The vast majority of us have been taught to compute an average of a data set by “adding up all the numbers in the data set and dividing that sum by the total number of numbers in the data set”. For example, to compute the average of \(\{1,2,3,6\}\) we would first find that \(1 + 2 + 3 + 6 = 12\) and then recognizing that there are four numbers in the data set, we would compute \(12 \div 4 = 3\) and thus, the average is \(3\).

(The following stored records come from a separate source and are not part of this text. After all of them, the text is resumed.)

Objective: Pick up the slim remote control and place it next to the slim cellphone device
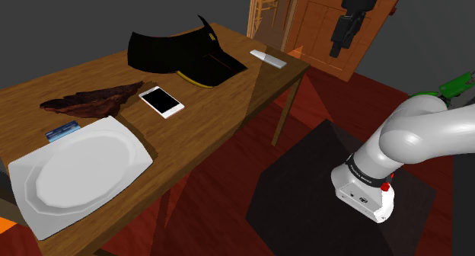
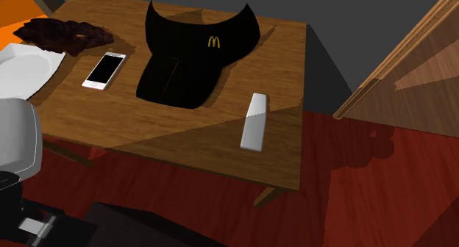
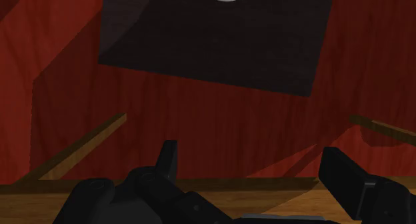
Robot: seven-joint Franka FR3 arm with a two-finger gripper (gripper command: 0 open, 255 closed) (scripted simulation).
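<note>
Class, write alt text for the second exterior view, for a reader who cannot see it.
A slim white remote lies near the right-hand end of a wooden table, a black cap with a yellow logo between it and a white phone. A white plate and a dark crumpled cloth sit at the view's left.

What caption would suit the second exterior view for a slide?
White remote lies near the wooden table's edge, a black cap between it and the phone.
</note>
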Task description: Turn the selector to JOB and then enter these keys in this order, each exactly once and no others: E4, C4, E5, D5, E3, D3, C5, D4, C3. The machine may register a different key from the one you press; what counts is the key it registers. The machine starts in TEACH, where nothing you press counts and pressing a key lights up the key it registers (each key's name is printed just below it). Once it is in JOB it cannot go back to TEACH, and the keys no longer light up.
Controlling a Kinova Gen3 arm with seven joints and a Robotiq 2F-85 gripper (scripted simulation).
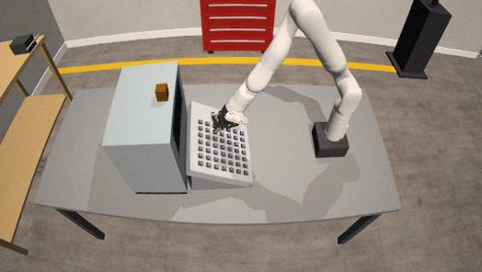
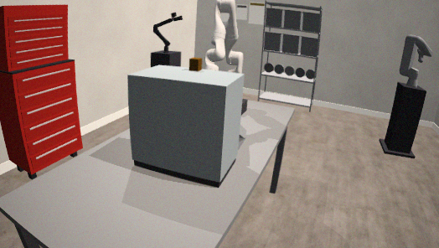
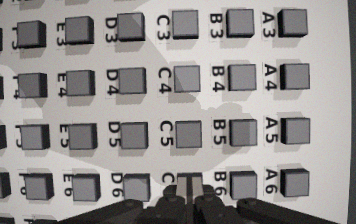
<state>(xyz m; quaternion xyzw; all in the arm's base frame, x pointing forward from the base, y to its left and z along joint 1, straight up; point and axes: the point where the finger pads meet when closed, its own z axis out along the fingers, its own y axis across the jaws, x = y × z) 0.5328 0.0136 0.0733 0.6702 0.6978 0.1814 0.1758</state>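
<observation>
The sloped key panel (image 1: 221,178) stands beside the cabinet. In the wrist view I see keys E3 (image 3: 78,30), D3 (image 3: 131,27), C3 (image 3: 185,24), E4 (image 3: 79,82), D4 (image 3: 132,80), C4 (image 3: 186,79), E5 (image 3: 82,136), D5 (image 3: 134,135) and C5 (image 3: 188,134), all grey and unlit. My gripper (image 1: 216,130) (image 3: 189,192) is shut and empty. Its tips overlap the C6 key, whose label is partly hidden; contact cannot be told. I cannot make out the selector in any view.
Keys B6 (image 3: 243,184) and D6 (image 3: 136,187) flank the fingertips. A tall pale cabinet (image 1: 138,118) (image 2: 176,124) stands right beside the panel, with an orange-brown block (image 1: 161,92) (image 2: 195,64) on top. Both stand on the grey table (image 1: 285,154) (image 2: 84,199).
</observation>
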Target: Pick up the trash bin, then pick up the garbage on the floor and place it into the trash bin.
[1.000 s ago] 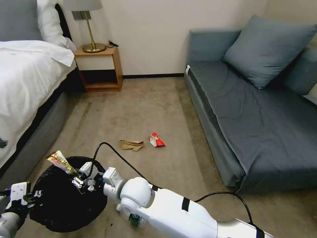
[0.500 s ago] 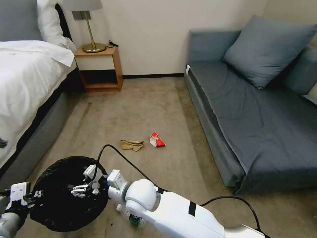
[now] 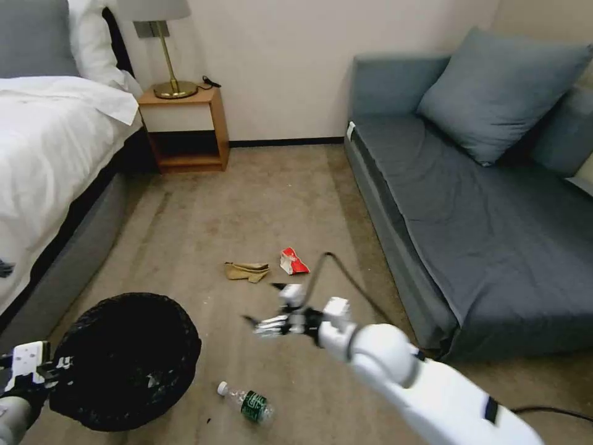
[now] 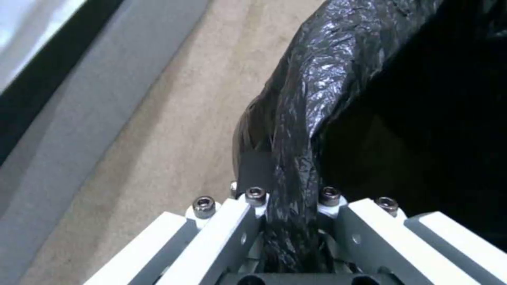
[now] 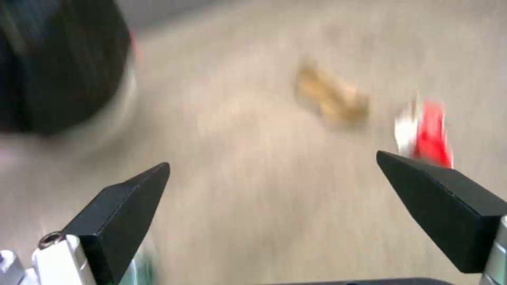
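Now that the gold wrapper it held over the bin a second ago is gone from its jaws, the right gripper point(image 3: 264, 322) has swung out of the trash bin point(image 3: 123, 358) and hangs spread and empty above the carpet. Nearest, at the left, the left gripper point(image 4: 288, 221) stays clenched on the bin's bagged rim. The bottle point(image 3: 247, 403) lies near right of the bin; farther off wait the tan paper point(image 3: 247, 271) and red packet point(image 3: 293, 262), so three items remain.
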Available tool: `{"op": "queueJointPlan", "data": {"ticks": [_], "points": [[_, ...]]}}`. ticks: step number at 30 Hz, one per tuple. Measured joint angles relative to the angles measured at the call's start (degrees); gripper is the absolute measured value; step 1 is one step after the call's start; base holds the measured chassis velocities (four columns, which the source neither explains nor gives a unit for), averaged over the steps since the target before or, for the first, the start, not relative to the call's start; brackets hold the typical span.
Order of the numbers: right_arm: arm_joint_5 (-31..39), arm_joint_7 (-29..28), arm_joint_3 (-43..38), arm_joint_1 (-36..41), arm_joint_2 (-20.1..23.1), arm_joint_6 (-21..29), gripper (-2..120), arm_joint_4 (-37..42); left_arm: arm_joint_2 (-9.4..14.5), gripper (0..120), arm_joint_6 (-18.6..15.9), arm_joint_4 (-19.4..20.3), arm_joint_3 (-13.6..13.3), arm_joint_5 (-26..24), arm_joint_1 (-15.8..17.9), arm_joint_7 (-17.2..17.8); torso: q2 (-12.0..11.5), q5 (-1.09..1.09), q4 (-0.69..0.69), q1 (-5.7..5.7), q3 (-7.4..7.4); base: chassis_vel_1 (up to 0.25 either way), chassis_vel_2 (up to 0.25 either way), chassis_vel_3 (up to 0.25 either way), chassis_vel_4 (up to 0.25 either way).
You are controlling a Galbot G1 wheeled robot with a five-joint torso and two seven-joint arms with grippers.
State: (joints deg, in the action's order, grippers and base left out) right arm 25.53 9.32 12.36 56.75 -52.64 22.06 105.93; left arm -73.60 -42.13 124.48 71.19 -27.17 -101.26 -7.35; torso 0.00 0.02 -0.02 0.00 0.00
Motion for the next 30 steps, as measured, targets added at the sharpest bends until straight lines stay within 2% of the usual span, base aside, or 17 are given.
{"op": "queueJointPlan", "data": {"ticks": [3, 8, 13, 16, 24, 26, 30], "points": [[-0.5, 0.9, 3.4, 0.0, 0.3, 2.5, 100, -2.3, -0.1, 3, 0.0, 1.2, 0.9, 0.0, -0.2, -0.2, 0.0, 0.01, 0.0, 0.0, 0.0, 0.0, 0.0, 0.0, 0.0], [-1.5, 0.0, 13.7, -3.6, -4.1, 6.1, 100, -7.9, -0.4, 3, 0.0, 2.5, 2.4, 0.1, -0.9, -0.3, 0.0, 0.0, 0.03, 0.0, 0.0, 0.0, 0.0, 0.0, 0.0], [-3.1, 0.0, 17.7, -5.0, -6.3, 6.9, 100, -11.0, -0.6, 3, 0.0, 2.7, 3.6, -0.3, -1.1, -0.6, 0.0, -0.02, 0.03, 0.0, 0.0, 0.0, 0.0, 0.0, 0.0], [-3.2, -0.2, 19.6, -5.8, -9.6, 8.6, 100, -14.1, -0.7, 3, 0.0, 2.3, 4.7, -1.0, -1.3, -0.8, 0.0, -0.02, 0.03, 0.0, 0.0, 0.0, 0.0, 0.0, 0.0], [0.0, -2.6, 22.9, -9.2, -15.3, 11.6, 100, -20.8, -2.1, 3, 0.0, 3.3, 3.9, -0.9, -1.1, -0.8, 0.0, -0.03, 0.02, 0.0, 0.0, 0.0, 0.0, 0.0, 0.0], [-1.8, -2.7, 25.0, -11.1, -17.5, 11.8, 100, -24.7, -2.9, 3, 0.0, 3.9, 3.2, -0.4, -1.1, -0.8, 0.0, -0.02, 0.02, 0.0, 0.0, 0.0, 0.0, 0.0, 0.0], [-3.7, -2.4, 27.7, -12.9, -19.2, 11.9, 100, -28.5, -3.3, 3, 0.0, 4.3, 3.0, -0.3, -1.1, -0.8, 0.0, -0.03, 0.02, 0.0, 0.0, 0.0, 0.0, 0.0, 0.0]]}}
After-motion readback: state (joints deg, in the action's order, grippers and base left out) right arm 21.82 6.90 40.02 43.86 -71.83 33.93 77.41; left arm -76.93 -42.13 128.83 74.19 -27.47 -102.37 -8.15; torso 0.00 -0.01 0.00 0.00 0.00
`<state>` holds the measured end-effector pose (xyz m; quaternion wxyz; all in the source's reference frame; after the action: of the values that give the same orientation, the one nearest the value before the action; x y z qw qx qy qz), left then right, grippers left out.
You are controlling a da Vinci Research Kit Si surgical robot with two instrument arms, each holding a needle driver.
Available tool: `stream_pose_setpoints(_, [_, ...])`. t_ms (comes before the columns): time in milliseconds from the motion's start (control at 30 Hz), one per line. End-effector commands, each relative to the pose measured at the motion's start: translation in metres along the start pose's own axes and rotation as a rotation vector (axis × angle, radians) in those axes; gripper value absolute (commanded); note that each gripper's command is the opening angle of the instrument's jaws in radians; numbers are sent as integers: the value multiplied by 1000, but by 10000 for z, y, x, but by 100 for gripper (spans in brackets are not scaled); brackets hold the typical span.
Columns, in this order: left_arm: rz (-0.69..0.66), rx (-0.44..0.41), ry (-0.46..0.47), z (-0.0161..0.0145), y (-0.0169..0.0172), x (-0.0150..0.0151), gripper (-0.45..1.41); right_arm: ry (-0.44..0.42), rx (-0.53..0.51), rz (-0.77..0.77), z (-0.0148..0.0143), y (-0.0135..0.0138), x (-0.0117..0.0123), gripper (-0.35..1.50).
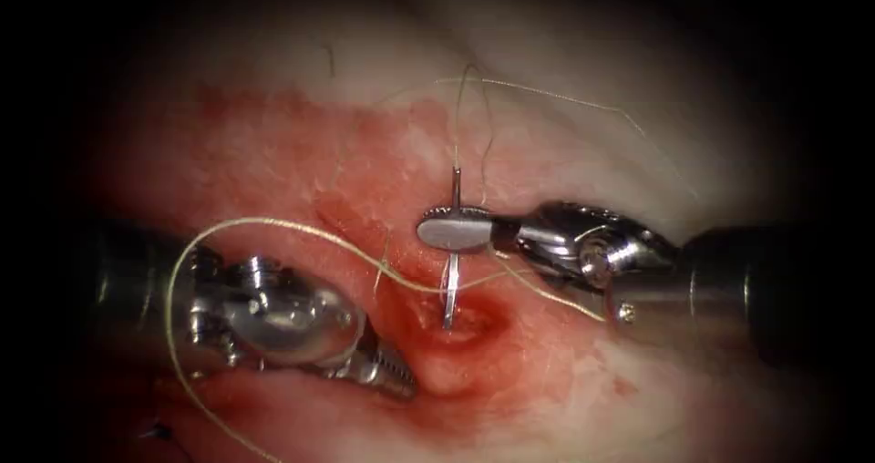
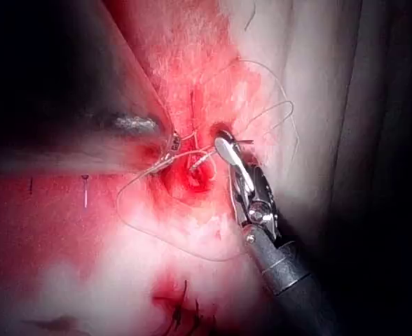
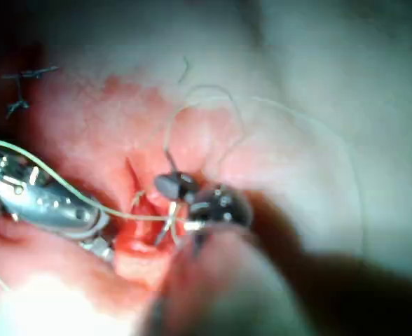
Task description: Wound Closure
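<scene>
We are looking down on the pale, fatty slab of tissue [image 1: 565,71], its middle stained with wet red fluid [image 1: 273,144], and in that stain sits the cut [image 1: 456,331] — a raw red hollow with swollen edges.

From the picture's right comes the right arm's steel needle driver [image 1: 456,229]. Its jaws are pressed together across the thin curved steel needle [image 1: 450,272], gripping it around the middle of its curve. The needle stands nearly upright in the endoscope view; its lower end is down in the hollow of the cut, touching or entering the tissue — we cannot tell how deep. Its upper end rises free above the jaws.

On the left of the cut lies the left arm's steel needle driver [image 1: 394,378], its tip down against the tissue at the cut's left edge. We cannot tell how its jaws stand, or whether they hold anything.

The fine pale thread [image 1: 273,227] loops over the left tool's wrist, crosses the cut beside the needle and runs under the right tool; a finer strand curls away from the needle's upper end across the pale tissue.

In the left wrist view, dark stitches [image 2: 181,311] sit well apart from the cut.
</scene>
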<state>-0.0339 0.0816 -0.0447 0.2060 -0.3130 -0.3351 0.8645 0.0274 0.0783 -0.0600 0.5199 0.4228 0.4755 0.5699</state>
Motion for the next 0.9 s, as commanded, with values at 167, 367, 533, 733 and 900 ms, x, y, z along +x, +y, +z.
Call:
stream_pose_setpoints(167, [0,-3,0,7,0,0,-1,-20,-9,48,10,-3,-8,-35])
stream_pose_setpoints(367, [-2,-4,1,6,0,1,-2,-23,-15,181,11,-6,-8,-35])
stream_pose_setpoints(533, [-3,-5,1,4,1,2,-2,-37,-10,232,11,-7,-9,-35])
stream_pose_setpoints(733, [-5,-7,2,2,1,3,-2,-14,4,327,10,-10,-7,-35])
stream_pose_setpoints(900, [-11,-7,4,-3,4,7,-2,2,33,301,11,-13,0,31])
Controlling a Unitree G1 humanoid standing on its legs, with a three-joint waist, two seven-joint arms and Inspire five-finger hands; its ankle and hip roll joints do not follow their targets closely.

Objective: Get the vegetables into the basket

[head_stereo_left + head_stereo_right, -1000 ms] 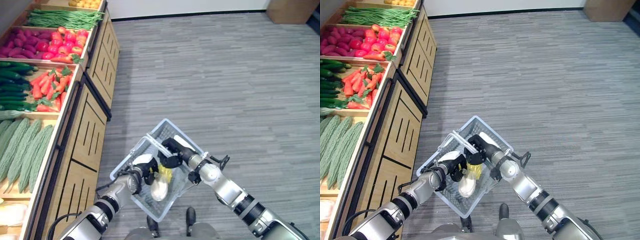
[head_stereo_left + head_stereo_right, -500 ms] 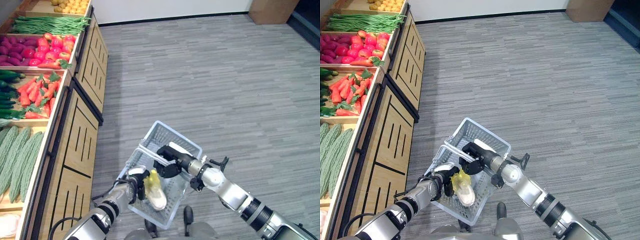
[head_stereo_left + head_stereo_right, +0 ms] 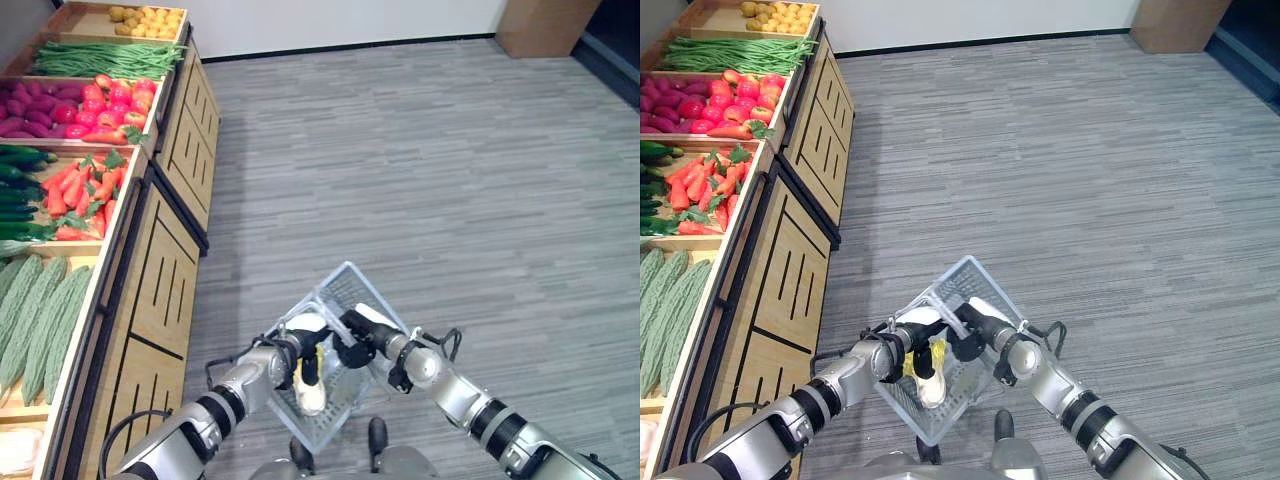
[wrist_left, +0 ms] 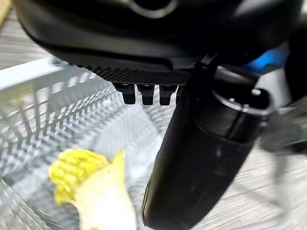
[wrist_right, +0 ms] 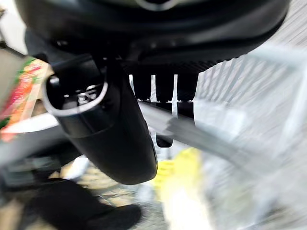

In a condensed mathematical notation, if we let \(x_{i}\) represent the \(i^{th}\) data point in a data set of \(N\) points, then the average (also called the arithmetic mean) is written as $$\bar{x} = \frac{\sum_{i = 1}^{N}x_{i}}{N}$$
So the question is, “Why Do We Calculate Average The Way We Do”? The answer can be a bit complicated, but in short, we don’t have to calculate it this way. In fact, depending on the type of data we have, its average can be computed differently. The grade school formula we were taught works in a certain set of cases, and typically those cases are what the majority of people tend to deal with on a regular basis.
This formula
$$\bar{x} = \frac{\sum_{i = 1}^{N}x_{i}}{N}$$
does something special, geometrically. The trick to understanding what’s going on is to ask the following question using this numerical example:
“Is there one number such that the total `distance’ from that number to all the numbers in the data set (where my data set is \(\{1,2,3,6\}\)) is minimal?”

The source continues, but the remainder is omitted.